Here’s another drug deep dive into KumaMax provided by PvP Biologics and Takeda Pharmaceuticals.
KumaMax or as it is listed at ClinicalTrials.gov as PvP001 and PvP002. There is an active Phase 1 Clinical trial currently running in Anaheim, CA and Michigan Medicine at the University of Michigan.
This drug is a gluten degrading type drug. It appears this drug works in the stomach to degrade the portion of gluten that causes the immune response in Celiac disease. Because KumaMax (Kuma062) degrades the immune-reactive portion of gluten before leaving the stomach, there should be no damage and no reaction to consuming gluten.
Stopping the damage before it stops is a great option for curing Celiac disease.

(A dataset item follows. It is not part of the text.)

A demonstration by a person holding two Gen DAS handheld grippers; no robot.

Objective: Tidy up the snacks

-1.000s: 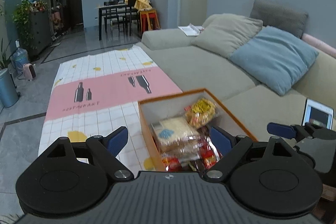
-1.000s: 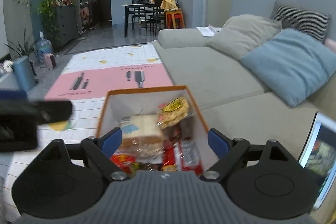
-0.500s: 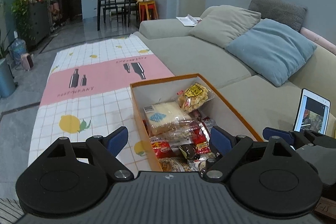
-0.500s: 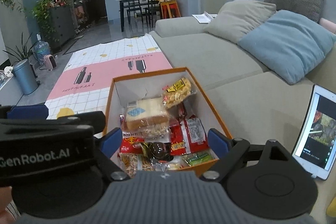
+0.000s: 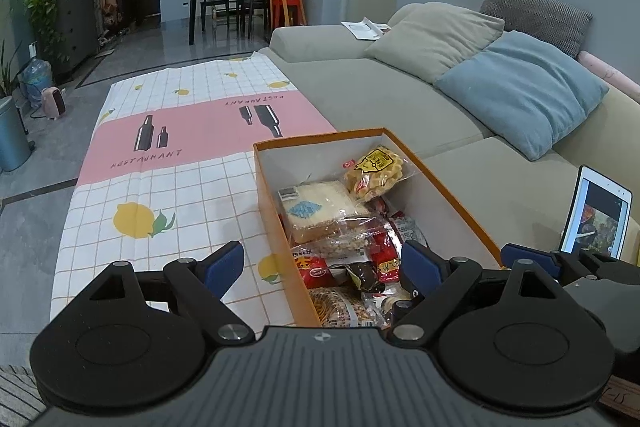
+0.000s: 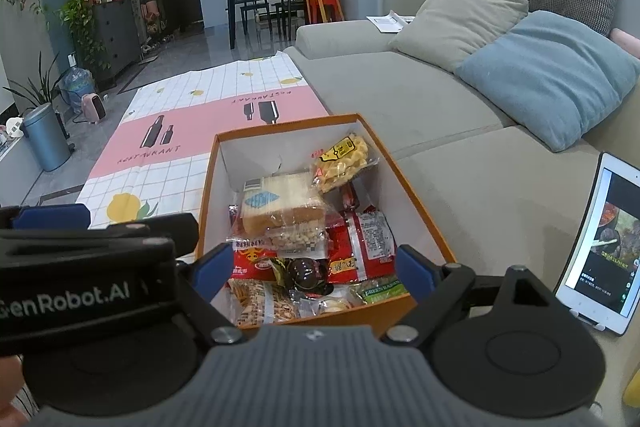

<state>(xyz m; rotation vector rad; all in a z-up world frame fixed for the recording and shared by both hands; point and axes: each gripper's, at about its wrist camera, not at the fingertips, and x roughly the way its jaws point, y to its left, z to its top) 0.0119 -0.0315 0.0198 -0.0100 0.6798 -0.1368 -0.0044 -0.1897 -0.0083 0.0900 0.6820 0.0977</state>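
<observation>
So both grippers are just hanging out at the near end of the orange cardboard box with the white inside (image 6: 208, 195), which sits on a white gridded cloth with a pink band and lemon prints (image 5: 172, 163) right beside the grey-beige sofa (image 5: 400, 99). The left gripper (image 5: 322, 263) has its blue-padded jaws spread wide apart with nothing between them, and from its camera it straddles the box's left wall. The right gripper (image 6: 314, 269) is the same deal, jaws wide apart and empty, lined up over the near end of the box. As far as the snacks go, everything I can see is already in the box: a clear-wrapped slab of white sandwich bread with a blue label (image 6: 280, 203) sits roughly mid-box, a clear bag of yellow twisty crackers (image 6: 344, 161) leans toward the far right corner, red printed packets (image 6: 366, 243) lie to the right, a dark round wrapped sweet (image 6: 306, 271) sits near the front, and there's a green packet (image 6: 382, 289) at the near right corner. It's a jumbled pile though, not sorted or lined up, and the far end of the box is bare. My guess is either the gathering part is basically done and tidying is left, or nothing's been taken out yet; can't say which. No loose snacks show on the cloth or sofa. A white tablet propped upright (image 6: 600, 247) stands on the sofa to the right, well clear of things.
</observation>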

In reading their website, they talk about “reducing” the effects of gluten and mucosal damage, so they might not think of this as a cure just yet. This is what their press release says regarding the drug, “Preclinical studies have demonstrated that Kuma062 has high enzymatic activity under acidic conditions to break down gluten and has significant potential as an oral treatment.” We will see how this goes.
Since this drug is only in Phase 1 trials, we have a long way to go. right now, they are recruiting for healthy volunteers first. They will give the healthy volunteers the medication and see if there are any Treatment Adverse Events. Adverse Events are can be any unfavorable and unintended sign (e.g., an abnormal laboratory finding), symptom, or disease temporarily associated with the use of a drug, without any judgment about causality or relationship to the drug. So, if someone is given the drug and they start to throw up, that is a Treatment Adverse Event.
In this study, they are going to give healthy individuals the drug first. Then, assuming no Adverse Events, they will then give the drug to biopsy and blood tested confirmed Celiac disease sufferers. Participants will also be doing a gluten challenge after receiving the drug to determine percentage of gluten degradation. I’m not sure how they will test for gluten degradation, but I can only assume via stool?
This seems like an interesting idea – stop the damage before it starts. But would this be an ongoing drug or would it be a once or twice deal? I think this is so early in the trial process, I think there is a long way to go on this one. But it is certainly another way to tackle this ungangly Celiac beast.
I wanted to put it out there because we should look at all of the options, not just my favorites. My sister has her favorites and I’m sure each of you have your favorites. As I go through each of these ideas and learn more, I think we might be further away from a cure than I had hoped. However, that doesn’t mean in the next 10 years or so there won’t be something.
I found a graph doing the AMG714 research talking about drug trials, how long they take, and how few drugs actually make it to production. It takes 5,000-10,000 compounds to start to get 5 to clinical trials to get 1 drug approved. Right now, we have about 15 drugs in clinical trials or the start of clinical trials, so our odds are good that something will be along. We even have 1 in Phase 3 clinical trials that start in June 2019, so again, the race is on!
The other thing I saw yesterday is Budesonide has been tested on 12 people for acute gluten exposure. And it helped with gastrointestinal symptom relief not extraintestinal symptoms. So, if you have stomach ache, bloating, or diarrhea when getting glutened, Budesonide may help. If you have a lot of brain fog and body aches, it seemed not to help.